Drei Thesen warum eine persönliche Vernehmung in Deutschland ausgeschlossen ist:
- Eine Befragung von Edward Snowden durch persönliches Erscheinen vor dem Untersuchungsausschuss ist die problematischste Form der Zeugenvernehmung. Zwar kann ein Aufenthaltsrecht in Deutschland mit einer Zeugenladung des Untersuchungsausschusses verbunden werden, jedoch würden internationale Auslieferungsvereinbarungen mit den USA die Bundesrepublik zur Haftüberstellung von Edward Snowden verpflichten. Eine politische Verfolgung, die die Bundesregierung zur Nichtauslieferung verpflichten würde, liegt nicht vor, da die von Snowden begangenen Handlungen nach US-Recht den Tatbestand der Spionage und nach deutschem Recht des Landesverrats erfüllen. Einschlägige Fälle von Landesverrat führten in Deutschland zu hohen Haftstrafen. Insbesondere wurde im Juli 2013 ein in Deutschland seit Jahrzehnten lebendes russischstämmiges Ehepaar wegen inländischer Spionagetätigkeit zu mehrjährigen Haftstrafen verurteilt. Im Jahr 1994 verurteilte das Oberlandesgericht Düsseldorf den deutschen Bürger Rainer Rupp wegen schweren Landesverrats zu zwölf Jahren Haft. Hintergrund war eine zwölfjährige Agententätigkeit für die DDR-Auslandsspionage. Ein aus Gewissensgründen begangener Geheimnis- oder Landesverrat schützt einen Täter daher nicht vor rechtlichen Konsequenzen.
- Alternative Formen der Befragung erweisen sich als praktikabler. Das Entsenden von Ausschussmitgliedern oder Ermittlungsbeauftragten in die Russische Föderation oder eine Befragung durch Mitarbeiter der deutschen Auslandsvertretung eignen sich ebenso zur Aufklärung. Alternativ könnte eine Befragung durch die Ausschussmitglieder mittels Übertragungstechnik oder in schriftlicher Form stattfinden. Insbesondere beantwortete Edward Snowden per Videoübertragung am 08.04.2014 dem Europarat Fragen. Ebenso bot das Europäische Parlament Edward Snowden eine Befragung durch Videoübertragung an, was dieser jedoch ablehnte und dagegen einen Fragenkatalog schriftlich beantwortete. Die aufgezeigten Methoden ermöglichen im Untersuchungsverfahren einen schonenderen Interessensausgleich zwischen dem Erkenntnisinteresse des Ausschusses nach umfassender Aufklärung, dem Einhalten internationaler Abkommen durch die Bundesrepublik Deutschland sowie der Wahrung des an Bedingungen geknüpften Aufenthaltsrechts von Edward Snowden in der Russischen Föderation.
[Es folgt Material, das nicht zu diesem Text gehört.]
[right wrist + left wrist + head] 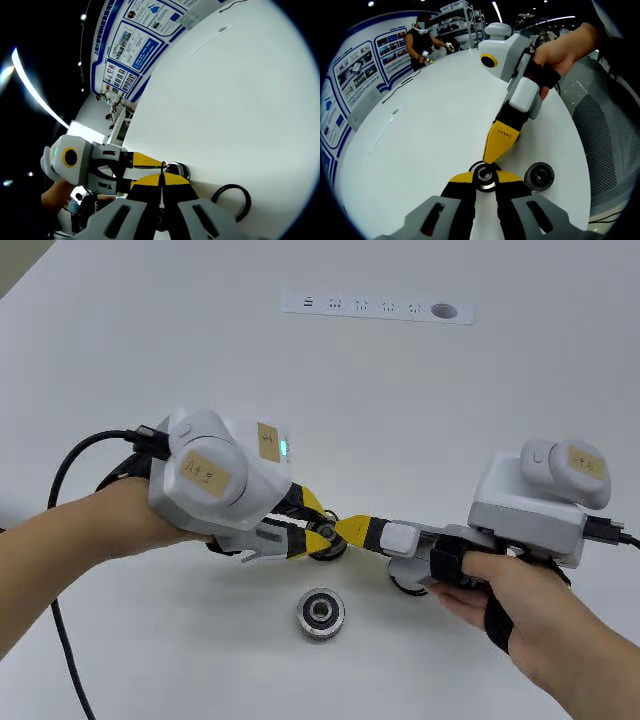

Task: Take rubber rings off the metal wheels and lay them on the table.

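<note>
Left gripper (312, 535) is pinching wheel (485, 175), centre frame.
Right gripper (161, 180), jaws pressed together, is touching it; spare wheel (320, 612) lying just below, loose ring (231, 200) lower right.

The desk (450, 390) is plain white. The left gripper (322, 537) and right gripper (345, 530) have pale grey-white bodies, tan labels (205, 474) and yellow-and-black jaws. The held wheel (485, 176) and the loose wheel (320, 612), at 6 o'clock from it, are silver with black outer rings. The cable (60, 480) is black.
</note>
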`<state>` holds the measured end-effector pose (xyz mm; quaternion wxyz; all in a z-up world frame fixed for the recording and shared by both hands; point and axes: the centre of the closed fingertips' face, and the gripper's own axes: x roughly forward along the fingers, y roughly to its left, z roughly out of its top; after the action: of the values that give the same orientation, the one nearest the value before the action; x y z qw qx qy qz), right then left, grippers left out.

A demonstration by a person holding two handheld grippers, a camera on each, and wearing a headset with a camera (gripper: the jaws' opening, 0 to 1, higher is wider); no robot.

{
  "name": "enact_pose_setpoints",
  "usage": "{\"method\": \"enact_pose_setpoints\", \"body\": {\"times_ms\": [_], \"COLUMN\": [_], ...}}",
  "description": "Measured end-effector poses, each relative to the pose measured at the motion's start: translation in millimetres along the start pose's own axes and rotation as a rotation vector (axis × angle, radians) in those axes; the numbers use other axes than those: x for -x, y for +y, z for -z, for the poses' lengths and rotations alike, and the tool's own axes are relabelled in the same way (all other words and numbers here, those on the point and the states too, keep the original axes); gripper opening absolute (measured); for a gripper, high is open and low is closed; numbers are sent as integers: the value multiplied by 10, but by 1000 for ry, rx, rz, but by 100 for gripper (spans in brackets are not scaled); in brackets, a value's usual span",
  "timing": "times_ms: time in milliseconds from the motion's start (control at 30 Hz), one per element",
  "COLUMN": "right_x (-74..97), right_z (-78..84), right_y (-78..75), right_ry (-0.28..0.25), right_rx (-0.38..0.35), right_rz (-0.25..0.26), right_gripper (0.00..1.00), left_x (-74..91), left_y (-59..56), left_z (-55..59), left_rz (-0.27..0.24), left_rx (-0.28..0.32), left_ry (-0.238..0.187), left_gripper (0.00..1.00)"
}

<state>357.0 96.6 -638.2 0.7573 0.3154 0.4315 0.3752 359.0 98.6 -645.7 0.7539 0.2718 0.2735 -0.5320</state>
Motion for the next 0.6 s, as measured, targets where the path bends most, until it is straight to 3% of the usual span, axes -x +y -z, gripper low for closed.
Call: {"method": "enact_pose_setpoints", "body": {"times_ms": [233,600], "right_x": [-2,120], "right_z": [-12,-102], "right_y": [47,106], "right_ry": [-9,-48], "right_rx": [-16,-33], "right_rz": [-11,-22], "right_gripper": [2,2], "left_x": [146,333], "left_y": [-7,83], "left_z": [-6,-11], "left_rz": [-25,-104], "left_rx": [11,93], "left_ry": [-13,-58], "left_gripper": [18,22]}}
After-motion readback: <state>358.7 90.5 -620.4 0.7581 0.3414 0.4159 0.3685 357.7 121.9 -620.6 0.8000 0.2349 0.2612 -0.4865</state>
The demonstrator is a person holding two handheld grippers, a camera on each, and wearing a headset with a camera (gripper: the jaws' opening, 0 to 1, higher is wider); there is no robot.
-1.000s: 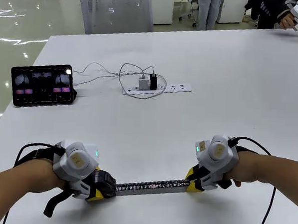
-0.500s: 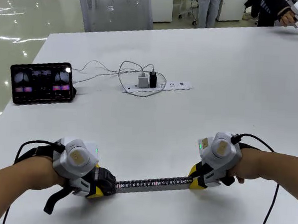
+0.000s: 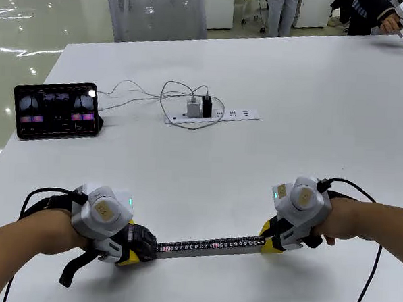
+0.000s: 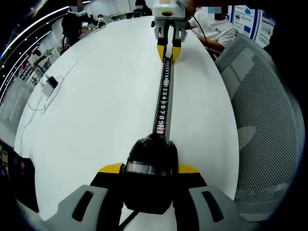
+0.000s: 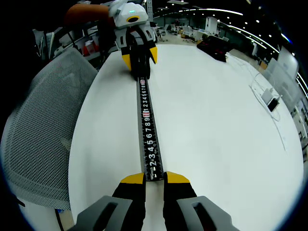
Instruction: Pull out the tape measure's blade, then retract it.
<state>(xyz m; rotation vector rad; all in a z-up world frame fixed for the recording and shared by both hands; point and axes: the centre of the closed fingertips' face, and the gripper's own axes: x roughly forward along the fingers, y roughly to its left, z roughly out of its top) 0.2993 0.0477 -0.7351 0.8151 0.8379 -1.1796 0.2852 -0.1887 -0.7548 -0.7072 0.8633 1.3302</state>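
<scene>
The black rounded plastic tape measure case (image 4: 150,168) was clamped between the yellow-tipped jaws of the left gripper (image 3: 134,251), low on the smooth white desk (image 3: 292,95). From the case, the stiff numbered metal blade (image 3: 210,246) was stretched flat to the right gripper (image 3: 270,240), whose jaws were closed on its tip.

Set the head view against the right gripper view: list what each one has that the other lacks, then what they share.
Head view: the right gripper's white body seen from above, and the person's right forearm behind it.

Right gripper view: a grey mesh chair back beside the table, and the blade's end pinched between that gripper's yellow-tipped jaws.

Both: the white table, the tape measure's blade drawn out along it, the left gripper shut on the black case, and the white charger with its cables.
</scene>
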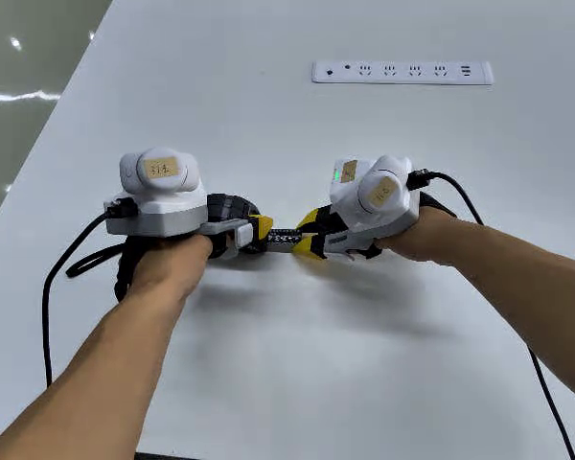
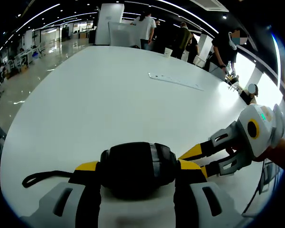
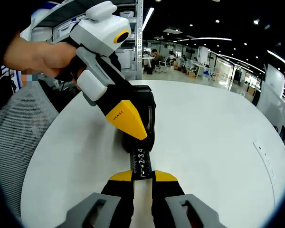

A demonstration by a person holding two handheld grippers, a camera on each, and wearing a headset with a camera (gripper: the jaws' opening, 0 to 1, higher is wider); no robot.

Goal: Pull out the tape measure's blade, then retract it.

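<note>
Two grippers are seen close together over a white table (image 1: pixel 316 364), tips facing each other, each held in one hand. The left gripper (image 1: pixel 254 230) is held by the left hand (image 1: pixel 172 264), and the right gripper (image 1: pixel 309 235) by the right hand (image 1: pixel 422 235).

The tape measure (image 1: pixel 232 213), a black case, is clamped between the yellow-tipped jaws of the left gripper; in the left gripper view the case (image 2: pixel 135 159) is seen wedged between both tips. A short length of blade (image 1: pixel 285 238) is drawn out of the case and spans the small gap between the two grippers. In the right gripper view the blade (image 3: pixel 140 161) is marked 2, 3 and 4, and its free end is pinched between the closed jaws of the right gripper (image 3: pixel 143 175). The case (image 3: pixel 143 111) lies just beyond, partly covered by a yellow tip of the left gripper.

Whether the case rests on the table or is held just above it cannot be told with certainty; it appears to be very low over the surface.

A black strap (image 2: pixel 38 178) trails from the case across the table on the left. A black cable (image 1: pixel 48 297) runs from the left gripper towards the near edge. A white power strip (image 1: pixel 402 72) lies flat, well apart, towards the far side of the table.
</note>
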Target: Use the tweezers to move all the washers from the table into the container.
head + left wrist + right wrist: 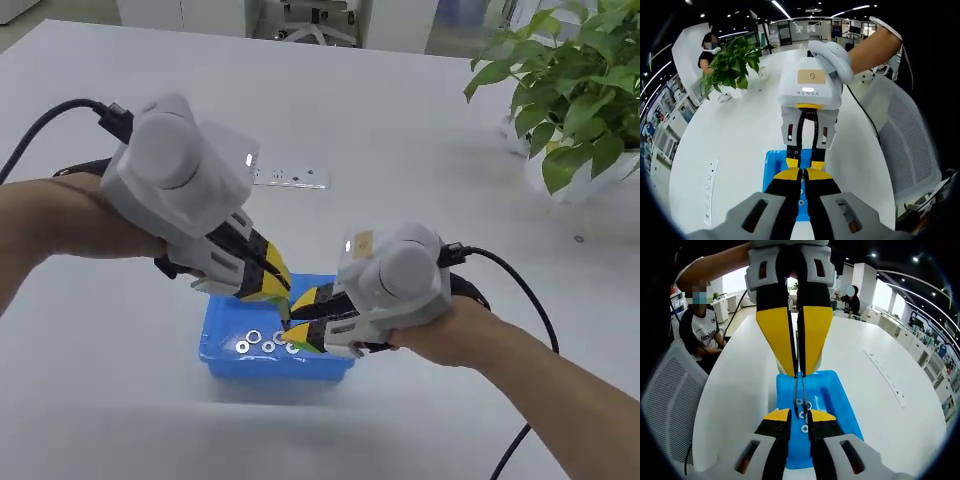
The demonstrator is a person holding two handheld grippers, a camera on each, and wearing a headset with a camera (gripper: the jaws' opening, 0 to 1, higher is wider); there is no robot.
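Note:
A blue container (225, 352) sits on the white table and holds several washers (256, 341). My left gripper (281, 291) points down at it from the left and is shut on the upper end of thin metal tweezers (798, 390). The tweezers' tines hang over the washers (803, 404) in the container (836, 390). My right gripper (301, 320) faces it from the right. Its jaws stand slightly apart on either side of the tweezers' tips. I cannot tell whether the tips hold a washer. In the left gripper view my left gripper (802, 173) meets the right gripper (804, 163) tip to tip.
A power strip (290, 178) lies on the table behind the container. A potted plant (572, 95) stands at the far right, with a small round speck (578, 238) on the table before it. Cables trail from both grippers. A mesh chair (912, 142) stands beside the table.

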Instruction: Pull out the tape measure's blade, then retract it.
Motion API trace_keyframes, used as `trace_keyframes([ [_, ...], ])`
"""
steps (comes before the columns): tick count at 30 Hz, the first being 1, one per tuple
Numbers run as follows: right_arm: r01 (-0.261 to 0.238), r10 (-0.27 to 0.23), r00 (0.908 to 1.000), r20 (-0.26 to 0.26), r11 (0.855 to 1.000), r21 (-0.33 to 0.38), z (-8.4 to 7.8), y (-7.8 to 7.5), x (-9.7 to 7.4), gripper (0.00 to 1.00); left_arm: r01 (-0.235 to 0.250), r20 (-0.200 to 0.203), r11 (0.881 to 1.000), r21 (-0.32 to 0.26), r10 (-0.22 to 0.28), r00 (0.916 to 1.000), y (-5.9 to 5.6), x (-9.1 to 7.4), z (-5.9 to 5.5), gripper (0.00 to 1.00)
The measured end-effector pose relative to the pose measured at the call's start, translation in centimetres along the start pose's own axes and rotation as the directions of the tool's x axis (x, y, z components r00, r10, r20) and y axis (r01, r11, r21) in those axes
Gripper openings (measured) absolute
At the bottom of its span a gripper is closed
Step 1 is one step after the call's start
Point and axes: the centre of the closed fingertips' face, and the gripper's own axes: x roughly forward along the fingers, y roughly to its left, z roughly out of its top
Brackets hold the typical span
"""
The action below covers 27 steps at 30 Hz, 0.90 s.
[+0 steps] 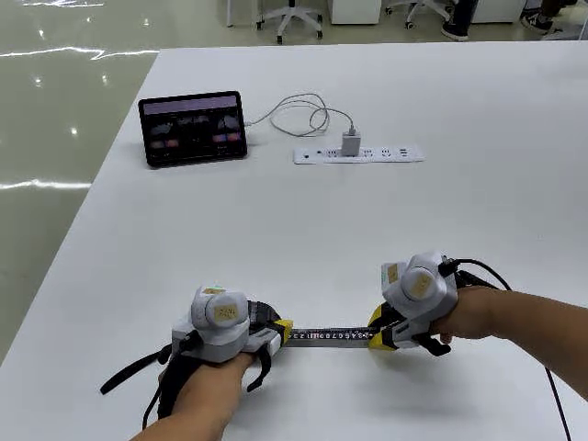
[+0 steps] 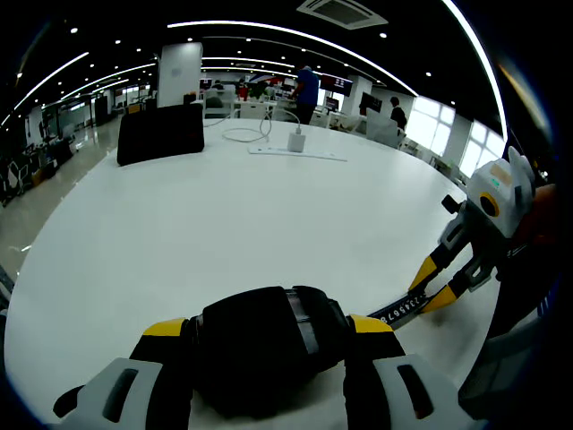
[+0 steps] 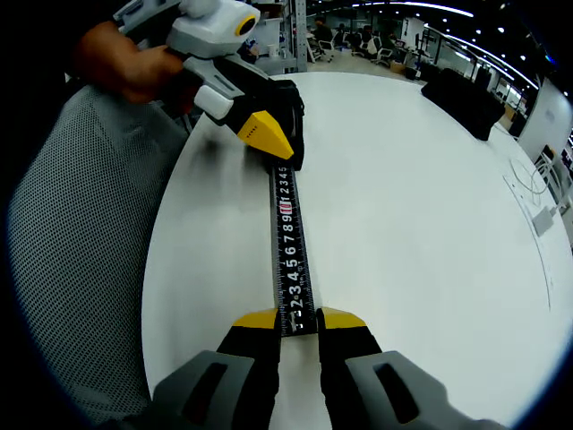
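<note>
**What jaws and frame edges are covering**

In the head view, the left gripper (image 1: 276,331) is covering most of the tape measure case (image 1: 265,315), leaving a black sliver in sight. The right gripper (image 1: 377,331) is hiding the tip of the blade (image 1: 329,336), whose numerals are reading too small there. The tablet (image 1: 193,127) is showing icons too small to tell. The top edge is cutting off the chairs (image 1: 290,16). The bottom edge is cutting the left forearm (image 1: 197,413), the right edge the right forearm (image 1: 542,322). In the right gripper view, the blade's end is vanishing between the clamped jaw tips.
</note>
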Motion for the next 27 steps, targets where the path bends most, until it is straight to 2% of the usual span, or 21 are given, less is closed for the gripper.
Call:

- Aufgrund des fraglichen Erkenntniswerts einer Snowden-Aussage kann auf eine Befragung auch verzichtet werden. Sollten die Ausschussmitglieder Snowden persönlich nach Berlin einladen, muss mit einem Höchstmaß an Skepsis hinterfragt werden, ob der Zeuge Snowden neue Erkenntnisse oder bloß bekannte Details offenbaren wird, was den erheblichen Einreiseaufwand nicht rechtfertigen würde. Insbesondere die von Snowden gegenüber dem Europäischen Parlament und dem Europarat preisgegebenen Details stellten sich als bekannte Inhalte vergangener Enthüllungen heraus. Ein um den Preis der Zeugenvernehmung unbedingt zu gewährendes Aufenthaltsrecht in Deutschland würde sich dann im Risikofall als wirkungslos und vermeidbar erweisen. Angesichts der bestehenden Erkenntnisrisiken einer Zeugenaussage und die wahrscheinliche Notwendigkeit von Mehrfachvernehmungen des Zeugen, kann der Aufwand zugunsten einer umfassenden Aufklärung gering gehalten werden. Ein Warten auf weitere durch Snowden unabhängig von einer Ausschussbefragung angekündigte Enthüllungen würde sich dann als gewinnbringender erweisen.